### PROBLEM DETAILS
A single number is the expected answer: the count of lines in the records below that contain "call".

Records from a data source:
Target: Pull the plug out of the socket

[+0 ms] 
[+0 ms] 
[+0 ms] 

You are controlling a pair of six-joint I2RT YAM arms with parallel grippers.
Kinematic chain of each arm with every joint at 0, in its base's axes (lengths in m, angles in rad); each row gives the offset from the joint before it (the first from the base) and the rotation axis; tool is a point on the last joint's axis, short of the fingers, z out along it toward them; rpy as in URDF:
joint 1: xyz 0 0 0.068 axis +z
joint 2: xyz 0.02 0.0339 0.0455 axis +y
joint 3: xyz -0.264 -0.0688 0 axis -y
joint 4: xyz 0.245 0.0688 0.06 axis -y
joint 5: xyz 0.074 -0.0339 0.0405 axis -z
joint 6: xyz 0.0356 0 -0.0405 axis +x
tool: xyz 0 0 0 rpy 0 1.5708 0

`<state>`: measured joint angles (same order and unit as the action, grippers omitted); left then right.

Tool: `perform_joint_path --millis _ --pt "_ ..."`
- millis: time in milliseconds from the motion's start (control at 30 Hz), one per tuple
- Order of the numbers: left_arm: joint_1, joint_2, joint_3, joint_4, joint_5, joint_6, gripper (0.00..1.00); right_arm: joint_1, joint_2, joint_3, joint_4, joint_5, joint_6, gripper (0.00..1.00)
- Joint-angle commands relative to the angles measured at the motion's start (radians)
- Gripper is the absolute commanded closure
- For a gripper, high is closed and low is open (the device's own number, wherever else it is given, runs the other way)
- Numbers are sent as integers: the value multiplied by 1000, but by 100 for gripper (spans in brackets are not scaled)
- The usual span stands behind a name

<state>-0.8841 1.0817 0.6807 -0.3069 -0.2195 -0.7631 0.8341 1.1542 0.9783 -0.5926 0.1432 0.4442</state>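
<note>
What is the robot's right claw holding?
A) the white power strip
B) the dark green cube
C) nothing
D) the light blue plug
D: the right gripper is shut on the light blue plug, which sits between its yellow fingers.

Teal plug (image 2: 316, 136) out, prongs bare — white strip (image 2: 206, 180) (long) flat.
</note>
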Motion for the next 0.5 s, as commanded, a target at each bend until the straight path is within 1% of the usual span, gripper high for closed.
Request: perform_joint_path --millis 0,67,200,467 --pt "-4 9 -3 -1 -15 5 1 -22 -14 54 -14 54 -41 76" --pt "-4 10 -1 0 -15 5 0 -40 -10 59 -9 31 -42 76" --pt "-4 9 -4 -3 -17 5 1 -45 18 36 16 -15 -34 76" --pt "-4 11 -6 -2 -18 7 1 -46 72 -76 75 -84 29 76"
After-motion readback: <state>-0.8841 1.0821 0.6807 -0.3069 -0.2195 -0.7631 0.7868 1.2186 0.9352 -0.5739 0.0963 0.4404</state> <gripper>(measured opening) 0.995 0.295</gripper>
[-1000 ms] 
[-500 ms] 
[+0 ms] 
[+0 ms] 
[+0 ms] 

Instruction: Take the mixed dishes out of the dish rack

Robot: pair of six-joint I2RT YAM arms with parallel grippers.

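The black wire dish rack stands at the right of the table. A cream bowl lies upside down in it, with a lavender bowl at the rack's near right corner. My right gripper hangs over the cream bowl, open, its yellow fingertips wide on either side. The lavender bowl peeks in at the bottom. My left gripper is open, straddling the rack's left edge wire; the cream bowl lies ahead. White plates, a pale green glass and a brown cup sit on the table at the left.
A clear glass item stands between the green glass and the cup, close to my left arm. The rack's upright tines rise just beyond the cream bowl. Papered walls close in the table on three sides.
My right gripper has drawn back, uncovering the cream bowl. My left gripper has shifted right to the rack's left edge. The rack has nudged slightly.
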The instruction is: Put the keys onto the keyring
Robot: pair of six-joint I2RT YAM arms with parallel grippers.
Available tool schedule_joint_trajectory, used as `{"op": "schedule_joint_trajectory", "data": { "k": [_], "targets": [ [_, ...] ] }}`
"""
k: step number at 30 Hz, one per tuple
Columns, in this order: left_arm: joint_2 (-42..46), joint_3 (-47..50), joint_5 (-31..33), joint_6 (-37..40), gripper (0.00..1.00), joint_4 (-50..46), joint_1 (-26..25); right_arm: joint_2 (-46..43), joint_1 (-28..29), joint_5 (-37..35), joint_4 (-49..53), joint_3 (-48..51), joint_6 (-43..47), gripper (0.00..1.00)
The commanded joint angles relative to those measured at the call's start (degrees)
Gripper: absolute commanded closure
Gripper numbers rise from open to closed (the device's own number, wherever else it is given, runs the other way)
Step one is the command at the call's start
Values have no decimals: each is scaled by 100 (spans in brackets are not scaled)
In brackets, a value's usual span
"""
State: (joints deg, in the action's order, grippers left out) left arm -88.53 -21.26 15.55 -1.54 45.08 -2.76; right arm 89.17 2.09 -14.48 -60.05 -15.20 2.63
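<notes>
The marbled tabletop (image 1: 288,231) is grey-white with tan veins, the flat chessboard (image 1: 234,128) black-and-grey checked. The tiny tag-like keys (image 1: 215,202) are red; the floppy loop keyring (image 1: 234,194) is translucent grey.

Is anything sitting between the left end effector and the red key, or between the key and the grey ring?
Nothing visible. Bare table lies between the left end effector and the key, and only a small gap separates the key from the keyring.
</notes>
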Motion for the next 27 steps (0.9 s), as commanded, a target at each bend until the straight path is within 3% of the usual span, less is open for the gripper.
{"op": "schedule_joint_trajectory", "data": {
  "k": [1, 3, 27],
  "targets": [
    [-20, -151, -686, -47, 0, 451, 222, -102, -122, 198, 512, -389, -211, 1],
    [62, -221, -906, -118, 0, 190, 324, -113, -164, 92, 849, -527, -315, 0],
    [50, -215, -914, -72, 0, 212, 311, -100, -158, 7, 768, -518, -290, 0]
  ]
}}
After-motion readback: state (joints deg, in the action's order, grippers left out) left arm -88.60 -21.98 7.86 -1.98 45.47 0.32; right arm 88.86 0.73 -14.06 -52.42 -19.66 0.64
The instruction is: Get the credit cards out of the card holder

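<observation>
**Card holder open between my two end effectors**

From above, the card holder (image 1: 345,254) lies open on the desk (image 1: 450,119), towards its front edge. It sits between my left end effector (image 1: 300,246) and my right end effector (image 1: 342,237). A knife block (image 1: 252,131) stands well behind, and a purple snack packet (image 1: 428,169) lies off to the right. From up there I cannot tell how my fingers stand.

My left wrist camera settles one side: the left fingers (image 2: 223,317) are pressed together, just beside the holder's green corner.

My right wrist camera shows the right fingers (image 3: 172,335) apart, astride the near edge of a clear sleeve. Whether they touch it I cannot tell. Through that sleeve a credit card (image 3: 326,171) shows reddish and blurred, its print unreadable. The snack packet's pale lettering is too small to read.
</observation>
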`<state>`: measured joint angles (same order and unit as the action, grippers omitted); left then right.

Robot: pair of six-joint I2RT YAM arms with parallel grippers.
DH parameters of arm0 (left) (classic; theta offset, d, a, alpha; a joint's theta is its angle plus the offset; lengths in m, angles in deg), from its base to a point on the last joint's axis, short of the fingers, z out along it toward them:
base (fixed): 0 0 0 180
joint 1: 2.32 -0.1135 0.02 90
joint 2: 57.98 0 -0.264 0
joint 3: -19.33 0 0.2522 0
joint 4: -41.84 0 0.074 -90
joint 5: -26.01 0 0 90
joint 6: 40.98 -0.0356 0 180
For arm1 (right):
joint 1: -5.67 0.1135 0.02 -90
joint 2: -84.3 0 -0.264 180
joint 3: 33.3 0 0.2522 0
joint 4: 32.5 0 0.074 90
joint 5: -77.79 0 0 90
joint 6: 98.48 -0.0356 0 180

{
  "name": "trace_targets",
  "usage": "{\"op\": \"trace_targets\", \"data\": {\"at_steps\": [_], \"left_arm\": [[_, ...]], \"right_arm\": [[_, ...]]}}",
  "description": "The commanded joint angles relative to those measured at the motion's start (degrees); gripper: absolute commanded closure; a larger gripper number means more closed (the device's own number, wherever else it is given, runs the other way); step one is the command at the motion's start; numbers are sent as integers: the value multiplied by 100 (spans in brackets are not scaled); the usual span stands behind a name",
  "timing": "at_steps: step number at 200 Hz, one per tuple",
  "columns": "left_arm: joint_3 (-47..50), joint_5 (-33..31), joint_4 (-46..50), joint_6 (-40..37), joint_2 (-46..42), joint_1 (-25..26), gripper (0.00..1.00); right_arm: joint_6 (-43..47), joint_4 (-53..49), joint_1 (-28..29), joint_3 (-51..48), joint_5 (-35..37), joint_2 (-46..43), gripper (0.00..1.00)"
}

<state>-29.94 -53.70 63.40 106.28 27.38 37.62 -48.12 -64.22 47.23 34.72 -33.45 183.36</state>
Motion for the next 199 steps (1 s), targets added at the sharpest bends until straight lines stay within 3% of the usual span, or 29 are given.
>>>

### WORKED SOLUTION
2